→ **The problem**
An unaltered copy of every line below is the expected output.

→ **Extracted records**
****************************************

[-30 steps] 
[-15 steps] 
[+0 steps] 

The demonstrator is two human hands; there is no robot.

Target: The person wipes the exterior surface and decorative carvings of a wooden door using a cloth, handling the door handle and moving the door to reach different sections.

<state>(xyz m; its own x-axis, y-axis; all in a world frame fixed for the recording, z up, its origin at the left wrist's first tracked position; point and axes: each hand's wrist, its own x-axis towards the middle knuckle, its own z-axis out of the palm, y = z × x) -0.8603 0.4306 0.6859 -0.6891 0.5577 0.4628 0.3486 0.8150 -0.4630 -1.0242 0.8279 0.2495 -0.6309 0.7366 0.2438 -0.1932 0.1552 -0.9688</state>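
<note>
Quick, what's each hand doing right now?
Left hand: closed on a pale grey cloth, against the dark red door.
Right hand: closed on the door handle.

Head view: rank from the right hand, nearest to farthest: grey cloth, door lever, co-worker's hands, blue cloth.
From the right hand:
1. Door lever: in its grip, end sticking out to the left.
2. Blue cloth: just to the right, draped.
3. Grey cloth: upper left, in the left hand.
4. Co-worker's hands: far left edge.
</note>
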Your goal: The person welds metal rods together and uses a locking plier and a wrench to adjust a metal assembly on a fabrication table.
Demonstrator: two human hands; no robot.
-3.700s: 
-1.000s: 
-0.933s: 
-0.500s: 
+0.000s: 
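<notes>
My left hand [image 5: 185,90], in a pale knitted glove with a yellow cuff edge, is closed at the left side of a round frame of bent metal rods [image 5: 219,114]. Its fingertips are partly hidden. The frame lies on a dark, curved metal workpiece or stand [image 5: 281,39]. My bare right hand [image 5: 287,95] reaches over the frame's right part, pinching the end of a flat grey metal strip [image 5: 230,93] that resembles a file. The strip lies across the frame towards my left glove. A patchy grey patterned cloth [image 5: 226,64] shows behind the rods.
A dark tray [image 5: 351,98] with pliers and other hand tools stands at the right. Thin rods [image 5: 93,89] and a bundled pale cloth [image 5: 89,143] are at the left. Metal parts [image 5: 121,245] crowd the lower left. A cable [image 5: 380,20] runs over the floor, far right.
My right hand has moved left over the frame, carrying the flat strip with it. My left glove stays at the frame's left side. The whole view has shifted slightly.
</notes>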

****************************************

→ **Solution to this exercise**
[-30 steps] 
[-15 steps] 
[+0 steps] 

The demonstrator is two human hands; there is no robot.

Target: The person wipes the exterior surface and decorative carvings of a wooden door using a cloth, handling the door handle and moving the door to reach different sections.

<state>(xyz m; its own x-axis, y-axis; all in a world frame fixed for the recording, z up, its origin at the left wrist's first tracked position; point and axes: each hand's wrist, its own x-axis towards the middle knuckle, its own z-axis out of the palm, y = z × x) -0.8603 0.4306 0.6859 -0.6891 0.5577 0.4628 0.3486 0.8150 -0.4630 -1.0242 0.8279 0.2495 -0.6309 0.7366 0.2438 -0.1932 0.1552 -0.9688</state>
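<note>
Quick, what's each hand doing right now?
Left hand: closed on a pale grey cloth, against the dark red door.
Right hand: closed on the door handle.

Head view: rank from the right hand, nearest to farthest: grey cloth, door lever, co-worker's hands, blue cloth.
From the right hand:
1. Door lever: in its grip, end sticking out to the left.
2. Blue cloth: just to the right, draped.
3. Grey cloth: upper left, in the left hand.
4. Co-worker's hands: far left edge.
</note>
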Your goal: The person welds metal rods together and uses a locking plier and a wrench to adjust a metal assembly on a fabrication table.
Demonstrator: two human hands; no robot.
-3.700s: 
-1.000s: 
-0.933s: 
-0.500s: 
+0.000s: 
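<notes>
My left hand [image 5: 185,90], in a pale knitted glove with a yellow cuff edge, is closed at the left side of a round frame of bent metal rods [image 5: 219,114]. Its fingertips are partly hidden. The frame lies on a dark, curved metal workpiece or stand [image 5: 281,39]. My bare right hand [image 5: 287,95] reaches over the frame's right part, pinching the end of a flat grey metal strip [image 5: 230,93] that resembles a file. The strip lies across the frame towards my left glove. A patchy grey patterned cloth [image 5: 226,64] shows behind the rods.
A dark tray [image 5: 351,98] with pliers and other hand tools stands at the right. Thin rods [image 5: 93,89] and a bundled pale cloth [image 5: 89,143] are at the left. Metal parts [image 5: 121,245] crowd the lower left. A cable [image 5: 380,20] runs over the floor, far right.
My right hand has moved left over the frame, carrying the flat strip with it. My left glove stays at the frame's left side. The whole view has shifted slightly.
</notes>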

This output completes the exercise.